# any schools in Ohio



## stickman71 (Jun 16, 2009)

hello,new to the forum. and i was wondering.

i live in Cincinnati,Ohio. i used to study Kali and pentjak silat. want into the marine corps. then when i came back to Cincinnati. the school was closed. i am very interested in getting back into study either one of these arts.regretfully, there are none in Cincinnati. can anyone help me locate a school?


----------



## arnisador (Jun 16, 2009)

There's a lot of stuff near Columbus, but I'm not sure who's in Ohio!


----------



## Brian Jones (Jun 16, 2009)

There are a couple of places. The Brown Institute in Dayton teaches silat and kali.  There is also a Sikal school I think near Kettering. 
  If you want to come up to Columbus you can try our school United Modern Arnis at the Hilliard Martial Arts Center. I'm sure there are soem schools in the Cinci area I am not aware of


----------



## Tensei85 (Jun 16, 2009)

There's Balintawak in Cin:

Check this school out they would have the contact info for the Balintawak Instructor, I guess he's pretty high up or so...
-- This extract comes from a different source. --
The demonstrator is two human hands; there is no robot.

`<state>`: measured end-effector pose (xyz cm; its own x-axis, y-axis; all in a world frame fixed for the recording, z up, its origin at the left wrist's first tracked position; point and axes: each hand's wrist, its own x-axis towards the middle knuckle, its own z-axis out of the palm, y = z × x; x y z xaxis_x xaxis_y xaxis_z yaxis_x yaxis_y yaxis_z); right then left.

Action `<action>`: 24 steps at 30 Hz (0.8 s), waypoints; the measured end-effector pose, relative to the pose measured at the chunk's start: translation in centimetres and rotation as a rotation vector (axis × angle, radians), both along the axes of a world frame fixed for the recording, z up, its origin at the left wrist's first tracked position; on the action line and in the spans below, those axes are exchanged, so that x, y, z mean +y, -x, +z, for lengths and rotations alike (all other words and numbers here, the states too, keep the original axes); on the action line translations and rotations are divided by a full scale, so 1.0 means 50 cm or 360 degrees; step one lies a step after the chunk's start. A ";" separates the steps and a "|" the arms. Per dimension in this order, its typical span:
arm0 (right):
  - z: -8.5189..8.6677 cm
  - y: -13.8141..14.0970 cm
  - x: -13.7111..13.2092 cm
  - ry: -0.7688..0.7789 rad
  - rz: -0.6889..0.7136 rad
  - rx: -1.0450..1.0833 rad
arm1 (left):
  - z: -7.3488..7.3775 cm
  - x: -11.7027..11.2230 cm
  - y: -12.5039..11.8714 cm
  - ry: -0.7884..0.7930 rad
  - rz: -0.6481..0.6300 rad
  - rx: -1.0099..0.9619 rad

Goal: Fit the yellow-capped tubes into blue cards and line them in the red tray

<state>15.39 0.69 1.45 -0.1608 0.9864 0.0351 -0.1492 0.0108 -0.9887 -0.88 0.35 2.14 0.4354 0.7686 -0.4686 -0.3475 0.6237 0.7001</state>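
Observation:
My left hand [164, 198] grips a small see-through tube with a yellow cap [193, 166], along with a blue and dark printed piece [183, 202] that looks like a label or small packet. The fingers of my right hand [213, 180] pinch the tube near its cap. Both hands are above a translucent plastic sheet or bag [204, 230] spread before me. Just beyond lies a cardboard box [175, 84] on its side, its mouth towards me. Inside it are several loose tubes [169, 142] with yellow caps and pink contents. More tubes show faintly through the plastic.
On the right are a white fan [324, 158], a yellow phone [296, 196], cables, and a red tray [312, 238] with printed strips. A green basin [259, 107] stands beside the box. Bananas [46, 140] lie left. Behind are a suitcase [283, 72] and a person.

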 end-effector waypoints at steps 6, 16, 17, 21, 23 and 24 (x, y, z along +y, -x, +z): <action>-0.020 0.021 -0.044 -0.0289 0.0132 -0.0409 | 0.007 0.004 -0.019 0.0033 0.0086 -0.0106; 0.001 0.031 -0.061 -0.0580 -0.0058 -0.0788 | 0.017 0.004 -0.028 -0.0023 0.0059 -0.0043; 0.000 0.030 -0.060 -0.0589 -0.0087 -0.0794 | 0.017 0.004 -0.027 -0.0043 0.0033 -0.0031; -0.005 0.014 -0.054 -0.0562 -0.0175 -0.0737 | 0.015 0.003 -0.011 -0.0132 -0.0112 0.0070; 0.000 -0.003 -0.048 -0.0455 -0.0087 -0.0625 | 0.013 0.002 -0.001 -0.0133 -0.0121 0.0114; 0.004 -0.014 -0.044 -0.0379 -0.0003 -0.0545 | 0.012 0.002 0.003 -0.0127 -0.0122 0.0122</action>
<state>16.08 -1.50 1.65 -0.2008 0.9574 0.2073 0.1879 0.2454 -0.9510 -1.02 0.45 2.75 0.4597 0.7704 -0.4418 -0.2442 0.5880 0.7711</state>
http://www.cinciwingchun.com/home.html


All the best,


----------



## MJS (Jun 16, 2009)

stickman71 said:


> hello,new to the forum. and i was wondering.
> 
> i live in Cincinnati,Ohio. i used to study Kali and pentjak silat. want into the marine corps. then when i came back to Cincinnati. the school was closed. i am very interested in getting back into study either one of these arts.regretfully, there are none in Cincinnati. can anyone help me locate a school?


 
http://www.modernarnis.net/member/school.shtml#ohio

http://www.wmarnis.com/schools_us.htm

Not sure how close any of these are to you.


----------



## k_raben (Jul 21, 2009)

If I'm not too late...

I study Kali & Silat at Brown (http://www.browninstitute.xtra-site.com/), but only Kali right now as I have a fractured 5th MT and am in a boot.  Did it in class sparring.
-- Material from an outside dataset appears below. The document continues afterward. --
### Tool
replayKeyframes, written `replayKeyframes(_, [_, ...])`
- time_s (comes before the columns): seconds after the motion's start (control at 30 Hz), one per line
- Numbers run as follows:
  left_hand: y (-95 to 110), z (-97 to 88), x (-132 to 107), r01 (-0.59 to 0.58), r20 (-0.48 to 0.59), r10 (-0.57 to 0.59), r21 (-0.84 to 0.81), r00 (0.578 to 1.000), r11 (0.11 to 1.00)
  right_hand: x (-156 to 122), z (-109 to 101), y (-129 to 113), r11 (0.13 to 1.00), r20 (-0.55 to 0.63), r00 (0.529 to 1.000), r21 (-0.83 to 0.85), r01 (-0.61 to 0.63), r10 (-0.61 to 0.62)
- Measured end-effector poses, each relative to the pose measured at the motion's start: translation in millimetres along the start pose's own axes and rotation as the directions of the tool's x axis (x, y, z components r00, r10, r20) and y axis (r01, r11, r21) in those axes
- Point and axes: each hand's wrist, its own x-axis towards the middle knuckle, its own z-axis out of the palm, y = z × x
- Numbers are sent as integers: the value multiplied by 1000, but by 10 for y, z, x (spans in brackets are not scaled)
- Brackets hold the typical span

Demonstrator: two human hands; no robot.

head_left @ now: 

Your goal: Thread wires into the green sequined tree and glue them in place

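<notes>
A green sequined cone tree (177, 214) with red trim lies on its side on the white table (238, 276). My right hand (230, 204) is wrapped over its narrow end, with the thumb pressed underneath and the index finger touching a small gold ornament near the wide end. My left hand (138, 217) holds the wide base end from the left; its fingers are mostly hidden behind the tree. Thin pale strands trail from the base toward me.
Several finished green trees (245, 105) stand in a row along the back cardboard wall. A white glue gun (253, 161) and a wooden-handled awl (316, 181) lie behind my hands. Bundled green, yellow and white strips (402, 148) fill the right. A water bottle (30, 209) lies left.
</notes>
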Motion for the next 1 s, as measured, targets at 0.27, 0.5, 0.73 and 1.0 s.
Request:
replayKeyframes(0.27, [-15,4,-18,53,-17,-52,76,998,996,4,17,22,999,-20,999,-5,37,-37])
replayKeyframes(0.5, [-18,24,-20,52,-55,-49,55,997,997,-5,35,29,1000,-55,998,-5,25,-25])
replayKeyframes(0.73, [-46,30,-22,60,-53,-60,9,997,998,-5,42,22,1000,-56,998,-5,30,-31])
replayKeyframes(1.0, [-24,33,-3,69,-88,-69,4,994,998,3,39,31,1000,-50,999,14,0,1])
Kali is Mon & Wed 7-8, Silat 8-9.  If you do come up, please ask for me.

Thank you,

Ken


----------



## k_raben (Jul 21, 2009)

I know this is this the FMA forum, but forgot to mention above that we will Ibu Rita of Mande Muda at our school this weekend (7/25 & 26)

Thank you,

Ken


----------



## baughman (Jul 28, 2009)

http://cincinnatibalintawak.homestead.com/index.html


That is there normal page. the Wing chun site doesnt really tell you anything.


----------